Kenya Airways CEO Defends Carrier, Eyes Cargo Growth

Kenya Airways CEO Allan Kilavuka has defended the national carrier’s importance to the economy and laid out plans to double its cargo revenue, even as the airline weathers fresh financial losses. In an opinion piece for The Standard on September 9, Kilavuka responded to critics questioning Kenya Airways’ viability after it swung from a KES5.4 billion (USD41.8 million) net profit in 2024 to a half-year loss of KES12.15 billion (USD94 million) in 2025.
He said global supply chain disruptions, grounded aircraft awaiting parts and engine overhauls, and geopolitical shocks have hit airlines worldwide. For Kenya Airways, three grounded Boeing 787-8s cut capacity by 20%, causing an estimated KES12.6 billion (USD97.5 million) revenue loss over six months while fixed costs remained unchanged.

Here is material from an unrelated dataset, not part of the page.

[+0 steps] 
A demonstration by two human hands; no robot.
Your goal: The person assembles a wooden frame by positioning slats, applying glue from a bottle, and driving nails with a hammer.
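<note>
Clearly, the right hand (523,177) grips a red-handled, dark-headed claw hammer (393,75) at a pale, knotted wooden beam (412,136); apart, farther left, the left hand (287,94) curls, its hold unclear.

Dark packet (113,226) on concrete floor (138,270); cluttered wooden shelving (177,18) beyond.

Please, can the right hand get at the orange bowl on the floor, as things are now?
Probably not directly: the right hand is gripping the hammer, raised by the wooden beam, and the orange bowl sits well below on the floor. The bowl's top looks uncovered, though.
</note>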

Kilavuka outlined reforms aimed at long-term sustainability, including expanding maintenance, repair and overhaul (MRO) services, growing cargo operations and investing in future technologies through its innovation arm, Fahari Aviation. The airline’s EASA-certified MRO facility already services multiple African carriers.
“KQ aims to double its cargo-derived revenue from 10% to 20%, capitalising on surging airfreight demand,” he said, noting the recent acquisition of two Boeing 737-800(SF) freighters with more additions planned.
Kilavuka stressed that Kenya Airways contributes USD2.6 billion to Kenya’s GDP, supports hundreds of thousands of jobs and is vital to agribusiness and manufacturing exports. He reaffirmed the airline’s commitment to strategic alliances and consolidation of aviation assets, arguing that such partnerships are key to resilience and growth for African carriers.